# TO DO:
In the records below, pick out all lines containing the word "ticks".

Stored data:
┄┄┄┄┄┄┄┄┄┄
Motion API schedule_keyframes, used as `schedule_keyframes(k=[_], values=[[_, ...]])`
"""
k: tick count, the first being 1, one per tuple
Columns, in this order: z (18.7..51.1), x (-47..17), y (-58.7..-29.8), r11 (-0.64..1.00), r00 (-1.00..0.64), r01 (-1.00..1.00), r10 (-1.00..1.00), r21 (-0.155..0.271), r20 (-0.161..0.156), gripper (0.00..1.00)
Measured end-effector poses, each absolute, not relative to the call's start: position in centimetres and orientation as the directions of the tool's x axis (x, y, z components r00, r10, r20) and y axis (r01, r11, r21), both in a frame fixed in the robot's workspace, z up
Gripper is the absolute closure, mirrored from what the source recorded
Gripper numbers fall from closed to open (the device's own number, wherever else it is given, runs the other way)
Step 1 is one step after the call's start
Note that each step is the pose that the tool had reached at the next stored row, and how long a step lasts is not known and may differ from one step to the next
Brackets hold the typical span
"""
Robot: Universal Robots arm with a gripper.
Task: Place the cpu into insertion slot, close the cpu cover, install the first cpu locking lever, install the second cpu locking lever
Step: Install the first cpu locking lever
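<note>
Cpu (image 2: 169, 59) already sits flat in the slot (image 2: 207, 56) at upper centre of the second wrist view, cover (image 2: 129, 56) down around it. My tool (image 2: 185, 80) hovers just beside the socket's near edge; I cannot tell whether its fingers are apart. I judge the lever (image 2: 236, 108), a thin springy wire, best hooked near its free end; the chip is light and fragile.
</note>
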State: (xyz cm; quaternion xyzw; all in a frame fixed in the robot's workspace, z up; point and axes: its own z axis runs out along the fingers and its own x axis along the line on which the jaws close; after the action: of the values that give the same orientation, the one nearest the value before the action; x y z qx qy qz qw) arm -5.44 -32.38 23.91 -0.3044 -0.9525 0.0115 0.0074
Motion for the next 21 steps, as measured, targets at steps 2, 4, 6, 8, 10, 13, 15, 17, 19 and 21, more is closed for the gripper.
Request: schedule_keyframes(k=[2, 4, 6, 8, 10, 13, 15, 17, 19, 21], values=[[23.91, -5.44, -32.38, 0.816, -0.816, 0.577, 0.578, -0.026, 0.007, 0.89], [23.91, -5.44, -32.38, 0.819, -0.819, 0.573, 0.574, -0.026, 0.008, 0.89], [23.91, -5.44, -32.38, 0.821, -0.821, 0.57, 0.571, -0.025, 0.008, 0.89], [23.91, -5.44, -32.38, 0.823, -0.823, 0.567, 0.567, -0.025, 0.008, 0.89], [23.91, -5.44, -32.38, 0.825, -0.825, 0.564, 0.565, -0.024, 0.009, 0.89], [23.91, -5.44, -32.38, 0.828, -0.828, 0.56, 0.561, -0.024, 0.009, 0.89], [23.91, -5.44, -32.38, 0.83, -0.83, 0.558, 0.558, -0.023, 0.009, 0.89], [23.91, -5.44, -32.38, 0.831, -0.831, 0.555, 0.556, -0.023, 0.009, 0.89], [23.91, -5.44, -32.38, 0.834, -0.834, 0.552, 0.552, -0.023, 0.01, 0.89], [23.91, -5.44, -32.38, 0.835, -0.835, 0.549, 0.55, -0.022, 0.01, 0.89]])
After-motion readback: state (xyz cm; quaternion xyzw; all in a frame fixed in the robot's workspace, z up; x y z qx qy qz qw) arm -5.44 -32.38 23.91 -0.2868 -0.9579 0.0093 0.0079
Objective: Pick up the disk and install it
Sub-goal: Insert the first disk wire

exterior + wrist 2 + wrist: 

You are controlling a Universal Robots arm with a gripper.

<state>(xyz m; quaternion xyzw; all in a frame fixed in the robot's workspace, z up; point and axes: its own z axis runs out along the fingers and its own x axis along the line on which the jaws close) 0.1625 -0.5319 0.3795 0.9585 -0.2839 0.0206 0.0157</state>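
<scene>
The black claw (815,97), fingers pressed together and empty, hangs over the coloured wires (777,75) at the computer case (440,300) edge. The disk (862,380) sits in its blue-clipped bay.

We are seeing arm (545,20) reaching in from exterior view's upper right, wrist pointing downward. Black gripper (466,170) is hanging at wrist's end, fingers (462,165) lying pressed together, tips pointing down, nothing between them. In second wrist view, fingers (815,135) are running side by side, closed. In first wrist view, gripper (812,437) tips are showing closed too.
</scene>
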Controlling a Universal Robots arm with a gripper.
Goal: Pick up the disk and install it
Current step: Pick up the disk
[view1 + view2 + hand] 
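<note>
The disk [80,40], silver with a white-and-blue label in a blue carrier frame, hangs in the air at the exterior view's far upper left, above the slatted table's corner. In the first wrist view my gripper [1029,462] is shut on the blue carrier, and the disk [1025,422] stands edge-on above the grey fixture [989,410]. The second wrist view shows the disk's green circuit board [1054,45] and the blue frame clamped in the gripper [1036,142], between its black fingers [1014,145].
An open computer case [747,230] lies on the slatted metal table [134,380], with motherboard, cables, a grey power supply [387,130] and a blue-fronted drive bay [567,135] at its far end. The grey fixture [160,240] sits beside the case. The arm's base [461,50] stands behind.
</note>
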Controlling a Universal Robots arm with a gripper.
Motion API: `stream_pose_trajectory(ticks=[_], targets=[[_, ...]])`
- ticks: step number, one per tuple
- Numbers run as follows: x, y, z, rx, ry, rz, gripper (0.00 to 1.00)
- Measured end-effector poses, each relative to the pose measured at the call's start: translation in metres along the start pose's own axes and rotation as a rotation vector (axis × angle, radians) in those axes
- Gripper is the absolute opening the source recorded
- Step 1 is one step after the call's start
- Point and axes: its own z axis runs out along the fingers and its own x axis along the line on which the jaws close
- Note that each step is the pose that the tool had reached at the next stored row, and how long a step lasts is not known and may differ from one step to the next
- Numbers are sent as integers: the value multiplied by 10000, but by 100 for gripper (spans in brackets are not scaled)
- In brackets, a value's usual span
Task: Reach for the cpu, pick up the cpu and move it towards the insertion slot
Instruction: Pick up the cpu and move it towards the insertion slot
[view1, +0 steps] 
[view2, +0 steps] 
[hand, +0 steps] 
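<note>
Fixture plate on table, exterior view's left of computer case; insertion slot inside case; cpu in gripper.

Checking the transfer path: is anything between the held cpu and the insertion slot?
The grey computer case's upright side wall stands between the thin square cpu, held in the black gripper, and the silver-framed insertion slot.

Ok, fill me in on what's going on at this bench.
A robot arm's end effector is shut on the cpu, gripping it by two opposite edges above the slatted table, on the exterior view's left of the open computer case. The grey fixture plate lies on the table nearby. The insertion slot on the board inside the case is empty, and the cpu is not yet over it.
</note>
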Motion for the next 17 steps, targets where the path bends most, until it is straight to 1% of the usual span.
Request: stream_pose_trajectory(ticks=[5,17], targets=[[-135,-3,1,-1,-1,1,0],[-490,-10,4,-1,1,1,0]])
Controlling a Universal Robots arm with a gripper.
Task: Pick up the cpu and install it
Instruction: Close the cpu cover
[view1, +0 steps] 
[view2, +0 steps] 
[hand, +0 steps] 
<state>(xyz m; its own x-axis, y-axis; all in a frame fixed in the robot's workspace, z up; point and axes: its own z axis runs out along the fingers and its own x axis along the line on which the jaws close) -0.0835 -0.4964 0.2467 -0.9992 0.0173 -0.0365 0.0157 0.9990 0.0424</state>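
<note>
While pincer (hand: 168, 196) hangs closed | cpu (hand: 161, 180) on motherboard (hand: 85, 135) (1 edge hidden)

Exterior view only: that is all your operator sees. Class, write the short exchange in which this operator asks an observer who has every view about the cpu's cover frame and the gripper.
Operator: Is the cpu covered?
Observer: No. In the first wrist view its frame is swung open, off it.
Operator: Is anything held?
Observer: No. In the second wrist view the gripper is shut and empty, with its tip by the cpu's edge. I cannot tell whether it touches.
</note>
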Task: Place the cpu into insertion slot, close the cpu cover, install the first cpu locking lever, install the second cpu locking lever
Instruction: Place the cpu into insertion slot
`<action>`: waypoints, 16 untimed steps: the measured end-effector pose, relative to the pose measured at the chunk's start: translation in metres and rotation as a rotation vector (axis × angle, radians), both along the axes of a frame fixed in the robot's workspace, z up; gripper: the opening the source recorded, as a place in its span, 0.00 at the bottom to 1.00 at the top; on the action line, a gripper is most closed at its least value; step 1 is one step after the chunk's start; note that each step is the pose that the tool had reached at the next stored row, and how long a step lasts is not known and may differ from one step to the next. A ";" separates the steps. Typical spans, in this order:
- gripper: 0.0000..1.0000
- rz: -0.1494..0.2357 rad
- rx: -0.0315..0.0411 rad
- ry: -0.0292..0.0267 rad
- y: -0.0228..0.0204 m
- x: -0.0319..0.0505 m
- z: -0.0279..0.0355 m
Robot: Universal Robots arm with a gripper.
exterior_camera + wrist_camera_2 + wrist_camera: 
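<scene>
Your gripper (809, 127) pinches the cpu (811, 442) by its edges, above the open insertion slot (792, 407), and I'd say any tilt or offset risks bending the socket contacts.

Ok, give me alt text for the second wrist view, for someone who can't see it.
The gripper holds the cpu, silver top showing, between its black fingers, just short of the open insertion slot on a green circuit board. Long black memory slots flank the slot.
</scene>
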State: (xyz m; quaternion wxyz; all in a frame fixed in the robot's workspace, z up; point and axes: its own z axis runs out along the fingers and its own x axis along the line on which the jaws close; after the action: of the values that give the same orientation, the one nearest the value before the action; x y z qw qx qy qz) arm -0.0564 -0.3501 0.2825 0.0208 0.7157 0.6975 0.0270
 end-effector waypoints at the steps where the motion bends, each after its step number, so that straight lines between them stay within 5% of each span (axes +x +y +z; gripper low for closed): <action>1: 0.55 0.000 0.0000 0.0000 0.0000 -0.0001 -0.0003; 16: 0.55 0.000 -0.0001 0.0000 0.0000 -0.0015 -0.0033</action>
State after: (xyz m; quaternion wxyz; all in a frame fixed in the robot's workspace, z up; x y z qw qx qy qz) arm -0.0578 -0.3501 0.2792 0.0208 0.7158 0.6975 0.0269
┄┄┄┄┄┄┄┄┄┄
# TASK RESULT:
Motion API: `stream_pose_trajectory(ticks=[_], targets=[[_, ...]])`
- ticks: step number, one per tuple
Request: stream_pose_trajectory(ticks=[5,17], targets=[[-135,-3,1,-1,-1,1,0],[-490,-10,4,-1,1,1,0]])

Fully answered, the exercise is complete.